Your try_and_verify in your
https://github.com/rear/rear/pull/1418#issuecomment-315726470
works well for me:
# REAR_SLEEP_DELAY=1 # REAR_MAX_RETRIES=3 # filename="/etc/issue" # out=$( try_and_verify cat qqq $filename ) cat: qqq: No such file or directory cat: qqq: No such file or directory cat: qqq: No such file or directory Could not successfully finish command: 'cat qqq /etc/issue' # echo "'$out'" '' # out=$( try_and_verify cat qqq $filename '||' echo Hello ) cat: qqq: No such file or directory cat: qqq: No such file or directory # echo "'$out'" 'Welcome to SUSE Linux Enterprise Desktop 11 SP3 (i586) - Kernel \r (\l). Hello'
Note the appended 'Hello' after the /etc/issue output.
jsmeix commented at 2017-07-17 11:35:¶
You must use
echo "$command_stdout"
to get spaces and newlines in the output:
# out=$( try_and_verify cat qqq $filename '||' echo Hello ) cat: qqq: No such file or directory cat: qqq: No such file or directory # echo "'$out'" ' Welcome to SUSE Linux Enterprise Desktop 11 SP3 (i586) - Kernel \r (\l). Hello'
schlomo commented at 2017-07-17 11:37:¶
Please also test for files with blanks like this:
out=$( function cat "/etc/file with blank" "||" wc -l )
It is very important that we make ReaR safe internally so that we won't fail when users provide such paths.
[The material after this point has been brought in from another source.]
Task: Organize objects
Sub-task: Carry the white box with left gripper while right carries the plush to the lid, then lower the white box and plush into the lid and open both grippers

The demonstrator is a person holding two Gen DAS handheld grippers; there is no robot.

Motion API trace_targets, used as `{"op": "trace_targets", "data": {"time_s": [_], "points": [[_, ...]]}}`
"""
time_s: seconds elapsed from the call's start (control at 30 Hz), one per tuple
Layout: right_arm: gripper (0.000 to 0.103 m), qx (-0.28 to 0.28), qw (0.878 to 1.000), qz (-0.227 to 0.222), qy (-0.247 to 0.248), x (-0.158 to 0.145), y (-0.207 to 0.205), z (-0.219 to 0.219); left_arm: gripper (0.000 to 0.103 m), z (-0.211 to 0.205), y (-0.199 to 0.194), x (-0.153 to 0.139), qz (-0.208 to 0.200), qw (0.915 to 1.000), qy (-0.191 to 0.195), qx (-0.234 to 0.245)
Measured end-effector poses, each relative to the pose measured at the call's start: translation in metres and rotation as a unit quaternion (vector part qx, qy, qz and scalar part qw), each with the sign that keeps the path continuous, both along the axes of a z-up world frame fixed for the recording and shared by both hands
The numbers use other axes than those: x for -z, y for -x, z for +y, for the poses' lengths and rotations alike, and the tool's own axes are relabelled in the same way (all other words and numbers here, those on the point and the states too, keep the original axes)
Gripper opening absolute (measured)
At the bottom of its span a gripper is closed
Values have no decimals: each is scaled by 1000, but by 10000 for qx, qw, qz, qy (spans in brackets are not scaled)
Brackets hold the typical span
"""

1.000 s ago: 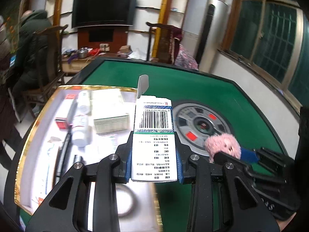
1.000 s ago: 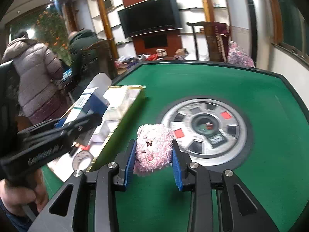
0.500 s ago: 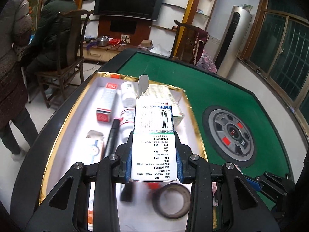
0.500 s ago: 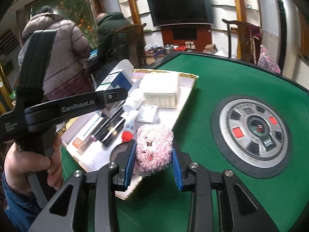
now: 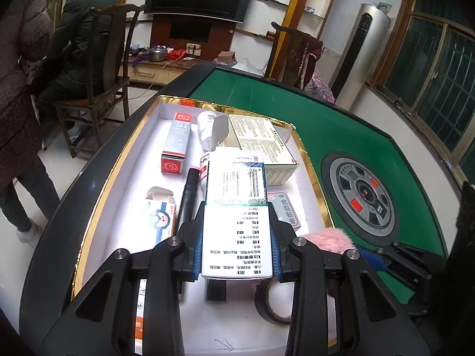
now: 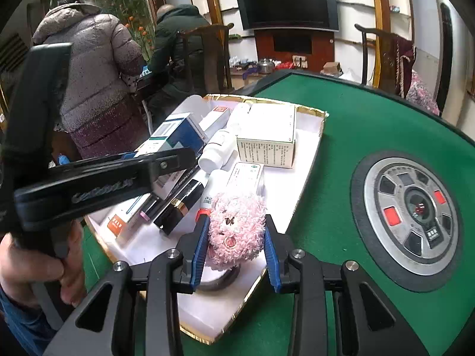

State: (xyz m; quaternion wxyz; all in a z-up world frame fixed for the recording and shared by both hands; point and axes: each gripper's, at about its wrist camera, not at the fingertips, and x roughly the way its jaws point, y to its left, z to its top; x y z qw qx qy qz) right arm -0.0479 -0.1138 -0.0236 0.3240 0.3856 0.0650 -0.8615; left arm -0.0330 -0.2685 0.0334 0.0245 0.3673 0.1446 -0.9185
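Note:
My left gripper (image 5: 237,249) is shut on a white and blue medicine box (image 5: 236,213) with an open flap, held over the white, gold-rimmed tray (image 5: 124,160). That same box (image 6: 175,132) and the left gripper's finger (image 6: 104,181) show in the right wrist view, above the tray's left side. My right gripper (image 6: 236,252) is shut on a pink fluffy toy (image 6: 236,231), over the near corner of the tray (image 6: 308,160). The pink toy (image 5: 329,238) peeks in at the tray's right edge in the left wrist view.
The tray holds several medicine boxes, a large white box (image 6: 267,139), white bottles (image 6: 218,148), a black tube (image 5: 188,195) and a tape roll (image 5: 273,305). It rests on a green felt table (image 6: 371,124) with a round centre dial (image 6: 412,207). Two people (image 6: 98,68) stand beyond the table.
Both grippers have swung left from above the green felt to above the tray, each keeping its object. The pink toy now hangs over the tray's near corner.

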Motion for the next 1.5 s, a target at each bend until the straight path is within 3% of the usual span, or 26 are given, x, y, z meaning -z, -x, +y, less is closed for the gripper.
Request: {"op": "trace_targets", "data": {"time_s": [0.2, 0.57, 0.93, 1.13, 1.5], "points": [[34, -15, 9997, -152, -215, 15, 10, -17, 34, -6, -2, 1, 1, 10000, -83, -34], [35, 301, 9985, -41, -458, 22, 42, -24, 34, -3, -4, 3, -20, 10000, -49, 50], [34, 166, 9983, 25, -551, 25, 38, -23, 34, -1, -28, 5, -54, 9997, -157, 197], [35, 101, 9989, 5, -455, 25, 39, -20, 34, 15, -38, 18, -451, 9976, -65, 523], [35, 26, 9993, -17, -366, 26, 39, -20, 34, 33, -28, 40, -888, 9944, 336, 475]]}}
gozora commented at 2017-07-17 11:51:¶
@schlomo
Following syntax works fine for me:
nr_blocks=$(try_and_verify 'cat "/tmp/disk size"')
gozora commented at 2017-07-17 11:53:¶
@schlomo
Even this one:
nr_blocks=$(try_and_verify 'cat "/tmp/disk size" | wc -l')
schlomo commented at 2017-07-17 11:58:¶
@gozora I personally find such double quotings really ugly. Hence IMHO it is much better to use '$@' which avoids that.
gozora commented at 2017-07-17 12:04:¶
@schlomo
Do you mean replacing command="$*"
with command="$@"
?
schlomo commented at 2017-07-17 12:09:¶
Yes and no. Don't copy the command into your own variable but use "$@"
as is. Did you see my in-line remarks on your PR?
schlomo commented at 2017-07-17 12:10:¶
And yes, you can use eval "$@"
to support even more complex things.
gozora commented at 2017-07-17 12:36:¶
@schlomo
Did you see my in-line remarks on your PR?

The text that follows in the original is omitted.